• [Problem to work on] If a line of the data below holds the word "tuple", list it.

(Saved data entries)
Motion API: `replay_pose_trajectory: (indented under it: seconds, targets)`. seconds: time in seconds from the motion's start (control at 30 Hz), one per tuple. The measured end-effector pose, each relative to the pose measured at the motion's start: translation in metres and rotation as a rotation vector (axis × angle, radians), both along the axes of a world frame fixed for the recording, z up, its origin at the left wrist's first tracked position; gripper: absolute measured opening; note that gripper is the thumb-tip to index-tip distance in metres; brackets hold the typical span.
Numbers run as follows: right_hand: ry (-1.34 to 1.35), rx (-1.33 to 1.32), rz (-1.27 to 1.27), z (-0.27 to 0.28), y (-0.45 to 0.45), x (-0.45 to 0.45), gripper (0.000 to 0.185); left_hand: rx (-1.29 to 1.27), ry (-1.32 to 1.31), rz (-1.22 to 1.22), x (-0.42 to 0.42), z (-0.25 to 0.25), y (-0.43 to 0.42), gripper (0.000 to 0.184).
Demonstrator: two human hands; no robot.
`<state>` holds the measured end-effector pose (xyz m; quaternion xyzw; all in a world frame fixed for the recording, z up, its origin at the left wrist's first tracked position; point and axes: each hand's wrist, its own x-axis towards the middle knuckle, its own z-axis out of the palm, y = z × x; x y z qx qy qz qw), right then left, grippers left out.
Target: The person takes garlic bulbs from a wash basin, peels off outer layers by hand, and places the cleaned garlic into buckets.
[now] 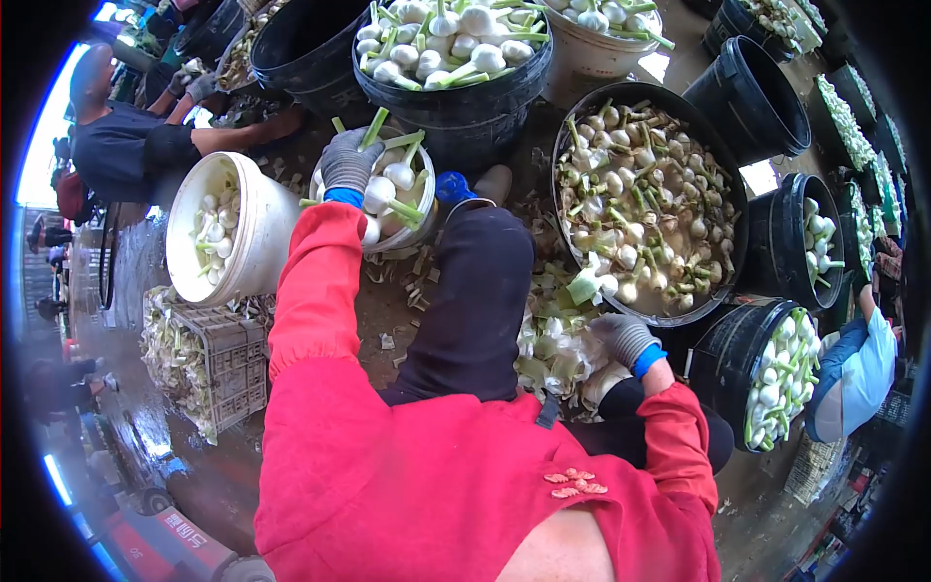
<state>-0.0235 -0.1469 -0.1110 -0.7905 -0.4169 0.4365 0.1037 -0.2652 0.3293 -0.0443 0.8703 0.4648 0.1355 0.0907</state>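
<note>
My left hand, in a grey knit glove, is over a white bucket of garlic bulbs. Its fingers are closed around a garlic bulb whose green stem sticks out above them; the bulb itself is hidden. Other trimmed white bulbs lie just beside this hand. My right hand, gloved the same way, is low by my right leg, above a heap of garlic peelings. Its fingers look curled, and what they hold, if anything, is hidden. Close above it is the wide black tub of unpeeled garlic in murky water.
A tilted white bucket holds some bulbs at left, above a crate of peelings. Full black buckets stand ahead and at right. Another black bucket leans behind the tub. Co-workers sit at left and far right.
</note>
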Motion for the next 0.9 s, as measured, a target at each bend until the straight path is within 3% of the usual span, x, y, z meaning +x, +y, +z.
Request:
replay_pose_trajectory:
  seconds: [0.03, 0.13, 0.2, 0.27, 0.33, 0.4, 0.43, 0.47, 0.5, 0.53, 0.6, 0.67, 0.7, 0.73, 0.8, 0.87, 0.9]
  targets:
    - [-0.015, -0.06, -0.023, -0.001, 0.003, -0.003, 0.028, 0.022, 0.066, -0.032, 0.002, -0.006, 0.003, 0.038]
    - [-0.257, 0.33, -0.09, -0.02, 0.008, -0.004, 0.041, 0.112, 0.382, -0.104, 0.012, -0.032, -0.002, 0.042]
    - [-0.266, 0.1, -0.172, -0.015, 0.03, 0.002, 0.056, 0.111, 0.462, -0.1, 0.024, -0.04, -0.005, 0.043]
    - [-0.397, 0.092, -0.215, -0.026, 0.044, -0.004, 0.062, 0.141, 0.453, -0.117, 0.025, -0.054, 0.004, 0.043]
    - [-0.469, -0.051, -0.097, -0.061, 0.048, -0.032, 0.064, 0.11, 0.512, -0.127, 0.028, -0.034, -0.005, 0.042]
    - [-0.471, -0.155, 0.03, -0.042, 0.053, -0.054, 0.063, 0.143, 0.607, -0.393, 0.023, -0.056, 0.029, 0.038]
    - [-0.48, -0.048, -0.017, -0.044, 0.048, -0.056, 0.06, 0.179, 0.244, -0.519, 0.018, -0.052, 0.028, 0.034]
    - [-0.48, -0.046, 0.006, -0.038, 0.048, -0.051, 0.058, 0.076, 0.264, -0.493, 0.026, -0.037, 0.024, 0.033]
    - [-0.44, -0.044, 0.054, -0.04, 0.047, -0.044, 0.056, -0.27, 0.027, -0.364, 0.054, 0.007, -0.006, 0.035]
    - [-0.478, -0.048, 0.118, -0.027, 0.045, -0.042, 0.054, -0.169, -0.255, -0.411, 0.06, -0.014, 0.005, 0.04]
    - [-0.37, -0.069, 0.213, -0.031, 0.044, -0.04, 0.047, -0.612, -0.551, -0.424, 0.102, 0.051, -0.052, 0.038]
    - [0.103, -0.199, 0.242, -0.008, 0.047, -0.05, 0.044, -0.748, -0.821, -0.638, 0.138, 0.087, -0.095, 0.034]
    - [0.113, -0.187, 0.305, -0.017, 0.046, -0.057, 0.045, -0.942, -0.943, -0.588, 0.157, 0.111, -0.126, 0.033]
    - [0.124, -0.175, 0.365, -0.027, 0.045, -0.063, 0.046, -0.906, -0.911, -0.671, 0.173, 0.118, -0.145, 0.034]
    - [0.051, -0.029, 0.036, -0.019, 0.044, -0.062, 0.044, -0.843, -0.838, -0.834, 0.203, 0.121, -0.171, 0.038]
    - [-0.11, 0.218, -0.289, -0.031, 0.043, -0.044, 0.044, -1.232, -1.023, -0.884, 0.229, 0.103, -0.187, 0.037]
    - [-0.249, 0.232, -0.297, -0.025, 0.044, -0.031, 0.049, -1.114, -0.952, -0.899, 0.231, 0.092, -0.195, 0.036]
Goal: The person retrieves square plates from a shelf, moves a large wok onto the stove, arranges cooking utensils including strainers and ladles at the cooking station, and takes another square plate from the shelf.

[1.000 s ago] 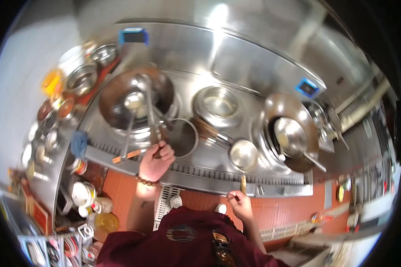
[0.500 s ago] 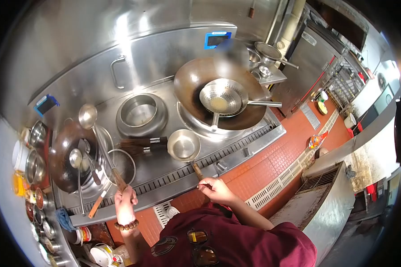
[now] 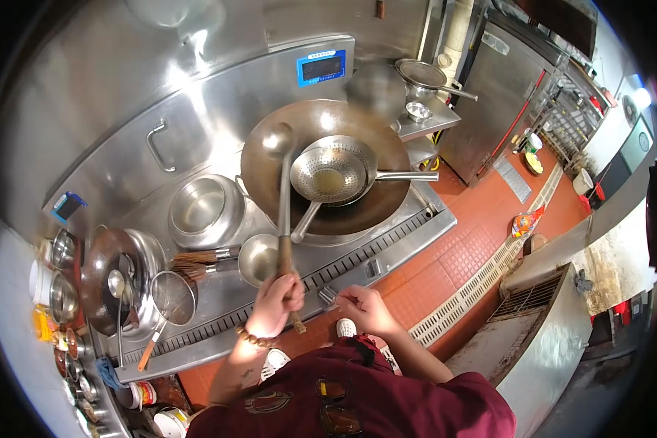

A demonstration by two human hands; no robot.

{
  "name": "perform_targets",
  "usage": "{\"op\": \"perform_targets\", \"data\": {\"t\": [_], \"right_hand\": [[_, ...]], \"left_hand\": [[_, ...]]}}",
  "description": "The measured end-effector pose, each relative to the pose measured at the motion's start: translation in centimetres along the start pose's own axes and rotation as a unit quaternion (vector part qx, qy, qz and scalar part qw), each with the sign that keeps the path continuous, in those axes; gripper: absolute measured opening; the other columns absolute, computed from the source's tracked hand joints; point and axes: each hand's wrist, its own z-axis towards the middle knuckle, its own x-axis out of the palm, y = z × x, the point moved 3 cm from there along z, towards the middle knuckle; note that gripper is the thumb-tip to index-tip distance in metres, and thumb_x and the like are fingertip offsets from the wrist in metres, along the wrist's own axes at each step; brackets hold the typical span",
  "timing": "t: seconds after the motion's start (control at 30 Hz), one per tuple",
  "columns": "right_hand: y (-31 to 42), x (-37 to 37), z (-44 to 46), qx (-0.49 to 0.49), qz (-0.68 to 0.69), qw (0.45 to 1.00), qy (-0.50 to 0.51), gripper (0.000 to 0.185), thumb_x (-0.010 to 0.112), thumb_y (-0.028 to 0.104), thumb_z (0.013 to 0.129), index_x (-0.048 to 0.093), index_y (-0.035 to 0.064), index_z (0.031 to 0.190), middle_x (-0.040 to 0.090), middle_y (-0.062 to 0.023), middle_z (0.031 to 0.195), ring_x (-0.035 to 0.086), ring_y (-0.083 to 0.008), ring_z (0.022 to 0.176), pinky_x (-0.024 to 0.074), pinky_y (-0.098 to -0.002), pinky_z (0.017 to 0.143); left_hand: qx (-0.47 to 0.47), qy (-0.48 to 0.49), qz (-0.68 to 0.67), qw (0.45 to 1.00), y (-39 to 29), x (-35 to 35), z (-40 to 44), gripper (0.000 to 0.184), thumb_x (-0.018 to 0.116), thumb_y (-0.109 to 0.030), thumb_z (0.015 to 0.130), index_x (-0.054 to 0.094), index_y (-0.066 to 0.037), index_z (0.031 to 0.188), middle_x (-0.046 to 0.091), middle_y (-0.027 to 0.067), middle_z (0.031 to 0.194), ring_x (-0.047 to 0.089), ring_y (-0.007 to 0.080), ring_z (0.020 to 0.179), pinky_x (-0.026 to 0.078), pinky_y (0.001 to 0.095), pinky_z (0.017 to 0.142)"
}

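Observation:
My left hand [image 3: 274,305] is wrapped round the wooden handle of a long ladle [image 3: 285,204], its bowl raised over the large wok [image 3: 259,175]. A perforated strainer [image 3: 315,186] rests in that wok on another metal vessel, handles pointing right and toward me. Below the ladle's shaft is a small metal pan [image 3: 258,257] on the stove, partly covered by my left hand. My right hand [image 3: 369,310] is closed, fingertips beside a metal lever [image 3: 328,295] on the stove's front edge; whether they grip it is hidden.
A round metal pot [image 3: 201,208] and brushes [image 3: 204,259] sit on the stove. Farther left are a mesh skimmer [image 3: 174,298] and a second wok [image 3: 104,274] with utensils. Seasoning containers line the left shelf. A red tiled floor [image 3: 445,255] with drain grates lies to the right.
The ladle swings from the left side to above the large wok with my left hand. My right hand leaves the small pan's handle end for the front-edge lever. The camera view shifts.

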Motion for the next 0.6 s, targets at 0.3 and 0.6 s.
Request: {"op": "perform_targets", "data": {"t": [0.3, 0.6], "right_hand": [[-4.4, -7.7, -0.4, 0.0, -0.046, 0.997, -0.065, 0.017, 0.067, 0.016, 0.093, 0.07, 0.0, 0.1, 0.07, -0.0133, 0.083, 0.067, -0.0185, 0.076, 0.054, -0.033, 0.069], [-7.0, -11.4, 1.4, 0.048, -0.037, 0.996, -0.059, 0.02, 0.065, 0.017, 0.094, 0.07, -0.001, 0.1, 0.071, -0.0105, 0.08, 0.067, -0.0162, 0.076, 0.0538, -0.0325, 0.07]], "left_hand": [[-0.112, 0.103, -0.184, 0.971, 8.7, 5.1, 11.3, 0.019, 0.053, -0.024, 0.103, 0.056, -0.007, 0.097, 0.052, -0.0002, 0.075, 0.045, 0.0105, 0.065, 0.038, 0.0263, 0.063], [-0.119, 0.058, -0.172, 0.976, 13.0, 6.2, 15.4, 0.019, 0.056, -0.025, 0.103, 0.055, -0.008, 0.094, 0.054, 0.0005, 0.077, 0.047, 0.0102, 0.066, 0.04, 0.0273, 0.063]]}}
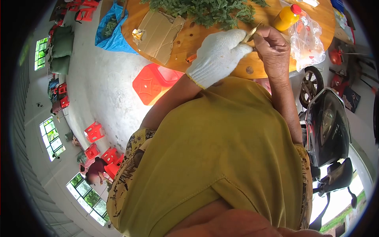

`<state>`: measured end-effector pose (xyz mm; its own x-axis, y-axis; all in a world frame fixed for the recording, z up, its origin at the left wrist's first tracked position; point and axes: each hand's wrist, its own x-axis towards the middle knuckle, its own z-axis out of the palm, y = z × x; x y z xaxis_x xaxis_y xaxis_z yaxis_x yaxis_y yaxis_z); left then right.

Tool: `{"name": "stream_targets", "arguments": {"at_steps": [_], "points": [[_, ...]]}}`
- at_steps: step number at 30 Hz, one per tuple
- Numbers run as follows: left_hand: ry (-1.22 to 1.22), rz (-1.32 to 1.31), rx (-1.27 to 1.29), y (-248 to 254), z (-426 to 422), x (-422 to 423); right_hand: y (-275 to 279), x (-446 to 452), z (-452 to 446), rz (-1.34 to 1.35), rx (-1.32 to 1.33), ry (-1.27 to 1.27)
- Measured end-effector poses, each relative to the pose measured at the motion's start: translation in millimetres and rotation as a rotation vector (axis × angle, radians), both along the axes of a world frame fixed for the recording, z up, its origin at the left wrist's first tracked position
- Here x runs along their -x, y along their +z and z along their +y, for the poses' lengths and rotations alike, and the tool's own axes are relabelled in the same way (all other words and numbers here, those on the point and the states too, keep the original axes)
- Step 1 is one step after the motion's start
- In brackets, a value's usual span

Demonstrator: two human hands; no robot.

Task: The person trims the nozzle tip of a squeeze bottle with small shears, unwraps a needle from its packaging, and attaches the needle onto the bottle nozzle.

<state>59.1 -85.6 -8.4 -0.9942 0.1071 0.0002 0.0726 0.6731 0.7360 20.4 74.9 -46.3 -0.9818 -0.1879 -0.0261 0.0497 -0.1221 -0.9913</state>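
Note:
My left hand (221, 55), in a white knitted glove, is closed with thumb and fingers pinching a small, pale tan pointed piece (249, 35). My bare right hand (272, 49) is closed beside it, its fingertips at the other end of that piece; whatever its fingers hold is mostly hidden. Both hands are over the near edge of a round wooden table (193, 39). Just beyond them lies a heap of green leafy sprigs (215, 12). An orange object (191, 58) rests on the table by the gloved wrist.
Flattened cardboard (160, 37) lies left on the table, beside a blue plastic bag (112, 29). A yellow bottle with a red cap (287, 17) and a clear plastic bag (308, 43) are at right. A red stool (152, 85) stands below; a motorbike (329, 126) is close by my right side.

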Motion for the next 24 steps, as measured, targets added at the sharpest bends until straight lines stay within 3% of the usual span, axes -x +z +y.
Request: {"name": "stream_targets", "arguments": {"at_steps": [2, 5, 8, 9, 13, 17, 24], "points": [[0.057, -0.121, -0.169, 2.2, -2.1, 0.7, -9.5, 2.7, 1.7, -0.042, 0.074, -0.002], [0.185, -0.295, -0.468, 8.6, -10.6, 0.4, -46.2, 13.3, 13.7, -0.004, -0.041, -0.041], [0.261, -0.368, -0.686, -0.5, -31.5, 0.4, -97.8, 20.1, 28.5, 0.423, -0.719, -0.113], [0.274, -0.406, -0.734, -8.3, -38.2, -2.7, -96.5, 17.4, 29.2, 0.354, -0.854, -0.029], [0.269, -0.554, -0.846, -30.7, -50.5, -13.2, -131.8, 17.6, 23.4, 0.657, -1.168, 0.142], [0.261, -0.684, -0.905, -29.3, -51.5, -22.2, -140.7, 8.7, 8.9, 0.508, -1.353, 0.418], [0.243, -0.709, -0.93, -34.9, -64.1, -27.4, -173.0, 9.6, 5.6, 0.4, -1.505, 0.379]]}}
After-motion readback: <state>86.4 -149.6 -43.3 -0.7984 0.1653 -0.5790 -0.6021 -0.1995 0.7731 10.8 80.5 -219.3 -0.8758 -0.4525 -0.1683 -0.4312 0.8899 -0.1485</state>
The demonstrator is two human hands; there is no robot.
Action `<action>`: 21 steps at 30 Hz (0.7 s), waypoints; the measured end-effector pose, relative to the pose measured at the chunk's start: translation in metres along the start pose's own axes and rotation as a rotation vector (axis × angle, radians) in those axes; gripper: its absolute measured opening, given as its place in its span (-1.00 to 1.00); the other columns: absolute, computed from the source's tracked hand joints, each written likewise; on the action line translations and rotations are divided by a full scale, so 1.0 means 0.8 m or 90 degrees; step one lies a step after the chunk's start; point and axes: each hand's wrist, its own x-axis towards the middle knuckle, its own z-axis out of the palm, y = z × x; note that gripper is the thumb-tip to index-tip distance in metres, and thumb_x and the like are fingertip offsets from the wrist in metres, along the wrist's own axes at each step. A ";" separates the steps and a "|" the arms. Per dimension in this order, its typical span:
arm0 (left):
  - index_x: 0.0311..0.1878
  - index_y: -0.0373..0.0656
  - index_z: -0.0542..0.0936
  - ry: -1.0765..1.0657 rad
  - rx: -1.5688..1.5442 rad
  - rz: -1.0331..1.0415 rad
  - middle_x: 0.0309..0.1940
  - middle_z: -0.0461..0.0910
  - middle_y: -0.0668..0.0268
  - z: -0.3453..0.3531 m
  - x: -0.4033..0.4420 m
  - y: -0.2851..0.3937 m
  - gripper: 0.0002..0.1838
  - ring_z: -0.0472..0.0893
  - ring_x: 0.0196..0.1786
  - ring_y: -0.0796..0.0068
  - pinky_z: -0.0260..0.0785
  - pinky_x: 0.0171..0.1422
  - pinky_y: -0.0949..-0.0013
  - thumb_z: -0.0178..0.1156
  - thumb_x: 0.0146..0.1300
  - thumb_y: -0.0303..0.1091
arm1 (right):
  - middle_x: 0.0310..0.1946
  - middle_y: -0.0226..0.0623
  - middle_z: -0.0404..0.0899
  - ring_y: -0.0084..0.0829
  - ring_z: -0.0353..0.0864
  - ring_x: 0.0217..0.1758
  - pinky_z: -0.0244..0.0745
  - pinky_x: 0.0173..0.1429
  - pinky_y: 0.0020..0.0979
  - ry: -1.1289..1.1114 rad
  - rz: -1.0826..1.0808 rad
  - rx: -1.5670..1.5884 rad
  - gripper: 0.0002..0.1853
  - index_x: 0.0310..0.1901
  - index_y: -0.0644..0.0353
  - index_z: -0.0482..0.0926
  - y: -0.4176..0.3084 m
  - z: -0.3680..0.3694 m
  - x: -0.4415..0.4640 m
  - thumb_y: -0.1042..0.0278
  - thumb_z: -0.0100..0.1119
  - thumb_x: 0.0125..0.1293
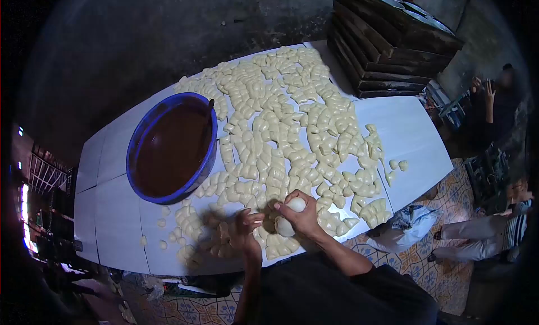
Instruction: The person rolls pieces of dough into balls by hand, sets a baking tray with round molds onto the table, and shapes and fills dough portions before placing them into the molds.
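My right hand (303,217) is wrapped around a lump of pale dough (284,226), which bulges out above and below the fist. Just to its left, my left hand (249,225) is held over the near part of the table with its fingers curled in. Whether anything lies inside those fingers I cannot make out. Beneath and beyond both hands, many small glossy dough pieces (275,140) cover the white table (115,213), most pressed close together in rows. Smaller loose dough balls (163,245) lie to the left of my left hand.
A blue basin (130,151) of brown filling, with a dark handle leaning on its rim, stands on the table's left side. Dark wooden trays (387,50) are stacked at the far right. A white sack (405,228) sits on the patterned floor; people are at the right.
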 end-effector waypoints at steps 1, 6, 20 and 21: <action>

• [Written reply]
Motion API: `replay_pose_trajectory: (indented under it: seconds, targets)`. seconds: time in seconds from the motion's start (control at 30 Hz), one per tuple. The measured end-effector pose, each relative to the pose measured at the motion's start: translation in metres and rotation as a rotation vector (axis × angle, radians), both along the axes of a world frame fixed for the recording, z up, its origin at the left wrist's first tracked position; gripper: absolute measured opening; note that gripper is the thumb-tip to index-tip distance in metres; brackets hold the typical span.
  "timing": "t: seconds after the motion's start (control at 30 Hz), one per tuple",
- at_steps: step number at 30 Hz, one per tuple

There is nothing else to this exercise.